Dengan tangan yang bergetar hebat, Luna tampak bersusah payah menghapus riasan tipis yang menemani sepanjang perjalanan menuju rumah Paman

Ups! Gambar ini tidak mengikuti Pedoman Konten kami. Untuk melanjutkan publikasi, hapuslah gambar ini atau unggah gambar lain.

Dengan tangan yang bergetar hebat, Luna tampak bersusah payah menghapus riasan tipis yang menemani sepanjang perjalanan menuju rumah Paman. Selepas berkunjung ke pusara orang tuanya, perempuan itu kembali melanjutkan perjalanan untuk menenangkan diri sejenak agar fokus mempelajari sidang minggu depan, dan di sinilah dia sekarang, berdiri di depan cermin dengan baju setengah basah dan wajah yang berantakan.

Nyaring dari bunyi ponsel membuat bahu Luna terperanjat. Tungkainya secara spontan bergerak untuk mengambil gawai yang tergeletak di atas ranjang, tetapi nyeri pada bagian kaki membuat perempuan itu menghentikan langkah. Luna tatap dalam perban yang sudah berantakan akibat dibawa bergerak dan terhiasi tanah liat di sekitarnya, menutupi luka bekas perseteruan dengan Malvian. Sulur perih yang mengalir di dadanya tak bisa disembunyikan sebab kedua bola mata kembali mengeluarkan cairan.

"Malvian A-nya anjing!" Kesal sekali rasanya. Luna ingin memaki di depan wajah tampan lelaki itu. Sialan, bahkan saat dalam situasi sebal pun kata tampan tidak bisa lepas dari nama Malvian, melekat seperti besi dan magnet. "Ganteng doang, tapi nyakitin," ucapnya lagi sebelum melangkah ke kamar mandi dan mengabaikan dering ponsel yang terus berteriak kesetanan.

Sunyi senyap di kamar Luna pecah sebab jarum jam bergerak maju melewati tiap titik yang terpahat di pinggirnya. Detik berganti menit, menit berganti jam, dan jam berganti hari. Terhitung sudah hampir seminggu perempuan itu menghabiskan waktu di rumah Paman tanpa adanya aroma Malvian yang menemani.
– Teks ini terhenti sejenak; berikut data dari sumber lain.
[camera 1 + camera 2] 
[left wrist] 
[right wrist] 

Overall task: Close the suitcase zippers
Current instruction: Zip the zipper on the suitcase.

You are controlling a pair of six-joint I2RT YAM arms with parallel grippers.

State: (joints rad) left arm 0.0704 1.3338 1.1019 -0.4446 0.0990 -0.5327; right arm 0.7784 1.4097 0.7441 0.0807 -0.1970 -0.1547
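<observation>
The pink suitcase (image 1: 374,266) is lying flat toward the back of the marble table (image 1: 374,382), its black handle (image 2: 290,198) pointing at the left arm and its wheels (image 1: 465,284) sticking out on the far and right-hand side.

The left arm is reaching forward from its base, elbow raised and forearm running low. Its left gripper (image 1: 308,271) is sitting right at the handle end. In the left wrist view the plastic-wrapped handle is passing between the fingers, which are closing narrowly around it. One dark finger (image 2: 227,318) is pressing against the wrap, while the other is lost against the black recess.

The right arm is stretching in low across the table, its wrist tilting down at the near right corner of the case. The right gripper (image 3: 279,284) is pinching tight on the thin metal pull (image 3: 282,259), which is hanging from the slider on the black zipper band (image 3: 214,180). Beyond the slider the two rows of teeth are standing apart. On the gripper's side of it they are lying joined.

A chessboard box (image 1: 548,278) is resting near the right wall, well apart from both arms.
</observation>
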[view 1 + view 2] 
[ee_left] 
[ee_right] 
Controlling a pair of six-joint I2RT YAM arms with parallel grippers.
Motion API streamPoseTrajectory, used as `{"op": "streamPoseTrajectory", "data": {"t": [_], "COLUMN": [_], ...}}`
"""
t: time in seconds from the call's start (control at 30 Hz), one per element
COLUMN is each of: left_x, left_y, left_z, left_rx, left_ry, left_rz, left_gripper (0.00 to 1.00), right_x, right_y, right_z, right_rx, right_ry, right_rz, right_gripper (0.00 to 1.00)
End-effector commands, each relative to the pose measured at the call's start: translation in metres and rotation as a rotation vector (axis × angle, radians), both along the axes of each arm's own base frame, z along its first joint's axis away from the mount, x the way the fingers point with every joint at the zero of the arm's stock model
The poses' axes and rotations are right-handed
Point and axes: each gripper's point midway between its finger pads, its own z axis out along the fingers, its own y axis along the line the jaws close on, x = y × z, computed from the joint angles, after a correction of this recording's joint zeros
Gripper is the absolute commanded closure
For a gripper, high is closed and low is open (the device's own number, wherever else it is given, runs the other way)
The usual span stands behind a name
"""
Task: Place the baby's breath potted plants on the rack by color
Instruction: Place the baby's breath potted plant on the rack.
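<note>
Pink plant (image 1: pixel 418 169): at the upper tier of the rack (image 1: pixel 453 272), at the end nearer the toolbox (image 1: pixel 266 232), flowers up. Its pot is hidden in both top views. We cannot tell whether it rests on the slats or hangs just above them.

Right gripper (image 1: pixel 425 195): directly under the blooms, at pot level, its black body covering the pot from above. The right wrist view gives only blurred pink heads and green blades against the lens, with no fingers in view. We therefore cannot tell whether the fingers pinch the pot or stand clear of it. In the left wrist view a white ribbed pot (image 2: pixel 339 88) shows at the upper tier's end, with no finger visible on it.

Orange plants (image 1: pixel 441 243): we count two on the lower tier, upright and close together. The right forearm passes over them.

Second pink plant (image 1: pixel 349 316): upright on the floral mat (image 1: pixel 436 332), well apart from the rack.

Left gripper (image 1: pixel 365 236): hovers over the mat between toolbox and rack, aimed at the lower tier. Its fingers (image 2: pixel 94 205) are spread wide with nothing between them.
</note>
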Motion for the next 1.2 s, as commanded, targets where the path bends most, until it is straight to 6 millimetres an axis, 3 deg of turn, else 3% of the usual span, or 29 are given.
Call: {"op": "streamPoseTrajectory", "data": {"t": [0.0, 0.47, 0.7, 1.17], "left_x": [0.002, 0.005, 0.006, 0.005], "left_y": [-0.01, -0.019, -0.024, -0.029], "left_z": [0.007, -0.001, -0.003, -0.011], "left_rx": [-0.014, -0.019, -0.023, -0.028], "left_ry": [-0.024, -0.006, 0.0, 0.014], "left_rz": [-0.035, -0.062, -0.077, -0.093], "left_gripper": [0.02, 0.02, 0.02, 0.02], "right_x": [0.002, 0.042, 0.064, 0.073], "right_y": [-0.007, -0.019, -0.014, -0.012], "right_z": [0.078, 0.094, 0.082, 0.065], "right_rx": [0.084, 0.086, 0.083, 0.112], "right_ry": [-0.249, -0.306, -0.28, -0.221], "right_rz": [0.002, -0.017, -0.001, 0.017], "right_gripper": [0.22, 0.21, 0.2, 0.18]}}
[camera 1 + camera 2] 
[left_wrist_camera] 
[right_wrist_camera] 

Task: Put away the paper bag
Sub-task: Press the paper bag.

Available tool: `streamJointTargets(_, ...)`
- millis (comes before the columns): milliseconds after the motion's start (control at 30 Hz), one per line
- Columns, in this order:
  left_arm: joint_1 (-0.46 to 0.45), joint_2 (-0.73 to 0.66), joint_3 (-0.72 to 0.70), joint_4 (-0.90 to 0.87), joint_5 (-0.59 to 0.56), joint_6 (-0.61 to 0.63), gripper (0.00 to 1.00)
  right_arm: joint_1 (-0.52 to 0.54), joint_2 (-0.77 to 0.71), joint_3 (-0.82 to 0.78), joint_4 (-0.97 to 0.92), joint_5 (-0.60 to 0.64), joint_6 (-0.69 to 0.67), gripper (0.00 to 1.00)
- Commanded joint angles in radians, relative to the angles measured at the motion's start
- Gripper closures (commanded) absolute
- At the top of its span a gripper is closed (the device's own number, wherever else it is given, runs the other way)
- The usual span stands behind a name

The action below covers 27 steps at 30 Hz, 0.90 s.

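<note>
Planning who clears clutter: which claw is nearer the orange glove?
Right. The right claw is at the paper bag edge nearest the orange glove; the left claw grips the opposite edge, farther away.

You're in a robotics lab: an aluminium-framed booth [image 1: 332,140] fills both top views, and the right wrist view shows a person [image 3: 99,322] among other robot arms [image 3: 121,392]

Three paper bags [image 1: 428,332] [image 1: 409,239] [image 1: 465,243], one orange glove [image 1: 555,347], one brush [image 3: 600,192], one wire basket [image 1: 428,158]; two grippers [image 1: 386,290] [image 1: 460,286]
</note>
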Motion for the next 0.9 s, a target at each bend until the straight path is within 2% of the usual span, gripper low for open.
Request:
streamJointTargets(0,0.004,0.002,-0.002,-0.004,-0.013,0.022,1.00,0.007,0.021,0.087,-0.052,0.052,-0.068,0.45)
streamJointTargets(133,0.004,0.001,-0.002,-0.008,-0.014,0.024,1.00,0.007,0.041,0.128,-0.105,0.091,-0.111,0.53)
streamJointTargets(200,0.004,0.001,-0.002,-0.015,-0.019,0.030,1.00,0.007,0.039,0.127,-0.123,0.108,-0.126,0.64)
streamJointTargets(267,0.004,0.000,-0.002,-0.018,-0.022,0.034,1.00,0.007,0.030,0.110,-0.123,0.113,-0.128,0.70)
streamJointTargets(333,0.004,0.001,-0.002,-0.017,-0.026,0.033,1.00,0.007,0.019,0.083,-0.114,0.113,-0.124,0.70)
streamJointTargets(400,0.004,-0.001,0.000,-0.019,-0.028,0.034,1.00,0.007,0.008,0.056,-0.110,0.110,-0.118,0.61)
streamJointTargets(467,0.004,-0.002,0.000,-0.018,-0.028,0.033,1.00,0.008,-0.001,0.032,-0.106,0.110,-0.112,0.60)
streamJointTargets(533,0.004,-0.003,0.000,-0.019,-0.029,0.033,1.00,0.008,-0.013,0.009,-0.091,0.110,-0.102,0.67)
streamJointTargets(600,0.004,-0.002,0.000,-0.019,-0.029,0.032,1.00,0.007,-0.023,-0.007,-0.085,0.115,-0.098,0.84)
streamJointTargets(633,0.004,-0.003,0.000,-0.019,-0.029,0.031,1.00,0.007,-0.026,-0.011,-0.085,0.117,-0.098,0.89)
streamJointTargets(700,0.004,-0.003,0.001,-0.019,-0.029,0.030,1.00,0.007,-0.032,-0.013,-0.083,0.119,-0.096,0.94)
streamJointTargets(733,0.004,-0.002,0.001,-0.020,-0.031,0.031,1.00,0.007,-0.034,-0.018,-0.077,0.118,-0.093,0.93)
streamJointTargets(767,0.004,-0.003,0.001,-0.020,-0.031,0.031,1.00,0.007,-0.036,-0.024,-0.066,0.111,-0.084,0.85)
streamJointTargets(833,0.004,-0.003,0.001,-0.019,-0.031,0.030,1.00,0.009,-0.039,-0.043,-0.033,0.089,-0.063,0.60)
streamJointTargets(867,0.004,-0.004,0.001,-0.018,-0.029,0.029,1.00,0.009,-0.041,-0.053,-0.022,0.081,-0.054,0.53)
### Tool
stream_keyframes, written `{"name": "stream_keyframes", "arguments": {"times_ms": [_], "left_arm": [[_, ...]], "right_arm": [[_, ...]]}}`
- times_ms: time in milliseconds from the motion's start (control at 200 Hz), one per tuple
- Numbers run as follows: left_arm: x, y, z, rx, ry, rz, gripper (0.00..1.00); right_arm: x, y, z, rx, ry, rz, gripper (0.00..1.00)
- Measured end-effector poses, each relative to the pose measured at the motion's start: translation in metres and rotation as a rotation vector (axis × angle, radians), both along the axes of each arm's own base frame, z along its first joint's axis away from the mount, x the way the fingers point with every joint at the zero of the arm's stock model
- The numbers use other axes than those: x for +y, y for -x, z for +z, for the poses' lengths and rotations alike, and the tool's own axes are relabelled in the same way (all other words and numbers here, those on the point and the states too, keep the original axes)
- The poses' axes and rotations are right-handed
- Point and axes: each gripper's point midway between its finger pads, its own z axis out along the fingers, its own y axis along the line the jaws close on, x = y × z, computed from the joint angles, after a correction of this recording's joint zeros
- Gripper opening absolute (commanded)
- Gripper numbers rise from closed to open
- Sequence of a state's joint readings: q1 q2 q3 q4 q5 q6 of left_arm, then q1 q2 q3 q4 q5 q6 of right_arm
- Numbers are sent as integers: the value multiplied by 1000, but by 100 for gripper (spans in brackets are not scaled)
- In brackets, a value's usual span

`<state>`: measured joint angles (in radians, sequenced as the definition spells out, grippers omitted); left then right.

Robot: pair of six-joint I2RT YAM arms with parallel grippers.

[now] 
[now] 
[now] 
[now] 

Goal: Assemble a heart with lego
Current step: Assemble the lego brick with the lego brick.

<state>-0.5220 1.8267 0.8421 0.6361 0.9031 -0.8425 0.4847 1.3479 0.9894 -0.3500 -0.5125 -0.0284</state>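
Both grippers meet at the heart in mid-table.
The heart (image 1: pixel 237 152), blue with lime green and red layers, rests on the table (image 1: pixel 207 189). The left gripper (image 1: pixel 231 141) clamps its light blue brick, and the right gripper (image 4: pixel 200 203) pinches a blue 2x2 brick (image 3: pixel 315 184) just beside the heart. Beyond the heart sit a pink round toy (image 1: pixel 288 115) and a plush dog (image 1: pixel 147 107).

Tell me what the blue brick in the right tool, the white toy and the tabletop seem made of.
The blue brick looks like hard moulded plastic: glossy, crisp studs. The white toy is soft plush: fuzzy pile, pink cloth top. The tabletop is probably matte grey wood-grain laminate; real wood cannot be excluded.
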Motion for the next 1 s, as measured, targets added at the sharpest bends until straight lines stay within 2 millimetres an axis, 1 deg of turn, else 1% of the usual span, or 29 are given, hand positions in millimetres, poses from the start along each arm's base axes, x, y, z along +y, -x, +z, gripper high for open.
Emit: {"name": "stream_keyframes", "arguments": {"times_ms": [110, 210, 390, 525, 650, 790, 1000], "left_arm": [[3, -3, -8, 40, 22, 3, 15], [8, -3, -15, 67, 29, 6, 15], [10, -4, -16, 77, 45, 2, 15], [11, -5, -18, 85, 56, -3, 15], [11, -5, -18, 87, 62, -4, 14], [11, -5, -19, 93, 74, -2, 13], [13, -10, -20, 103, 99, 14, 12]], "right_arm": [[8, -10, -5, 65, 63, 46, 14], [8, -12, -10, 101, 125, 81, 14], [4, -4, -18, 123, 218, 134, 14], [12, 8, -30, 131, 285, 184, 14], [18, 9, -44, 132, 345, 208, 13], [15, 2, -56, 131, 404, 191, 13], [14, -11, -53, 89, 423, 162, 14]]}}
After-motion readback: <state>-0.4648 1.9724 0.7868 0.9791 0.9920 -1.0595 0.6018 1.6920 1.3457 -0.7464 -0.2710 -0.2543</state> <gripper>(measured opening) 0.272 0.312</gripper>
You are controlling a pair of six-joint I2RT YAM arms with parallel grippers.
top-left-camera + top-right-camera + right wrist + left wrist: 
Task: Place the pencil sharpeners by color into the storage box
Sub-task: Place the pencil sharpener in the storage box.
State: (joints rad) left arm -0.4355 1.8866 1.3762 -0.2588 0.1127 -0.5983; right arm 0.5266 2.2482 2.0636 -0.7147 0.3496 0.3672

Tak ada upaya dari lelaki itu untuk menghubungi. Luna marah, rindu, dan sedih, tetapi jauh dalam lubuk hatinya, dia berharap Malvian datang mengunjungi dan memperbaiki semua ini agar mereka bersama lagi.

Mungkin, jika yang lebih tua meminta maaf, Luna akan memaafkan sebab dia tidak punya banyak orang di sisinya. Namun, Malvian enggan berusaha, seolah ketidak-hadiran si manis bukan sesuatu yang mengganggunya.

Lantas, Luna kembali membawa fokus pada layar di depan, sebab memikirkan Malvian hanya akan membuat perempuan itu menangis kembali. Mengerjakan power point untuk sidang besok terdengar lebih berguna daripada menyalahkan diri sendiri atas semua yang telah terjadi.

Kertas bertuliskan banyak catatan penelitian kini menerima satu tetes air. Kilatan kaca yang sejak tadi berusaha Luna tahan telah percah dan jatuh berhamburan melewati garis pipi. "Ish, kenapa, sih?" bisiknya seraya memindahkan laptop dari pangkuan dan menghapus kasar jejak basah di wajah.

Kulit si manis menerima sapuan angin dari jendela yang masih terbuka. Gordennya menjilat-jilat meja kecil sebab dorongan kuat dari luar terus saja berusaha menerobos untuk menyentuh Luna. Rumah Paman yang berada agak jauh dari pemukiman membuat suasana sunyi menjadi kian melankolis dengan adanya ragam bunyi yang berasal dari semak dan hutan di luar.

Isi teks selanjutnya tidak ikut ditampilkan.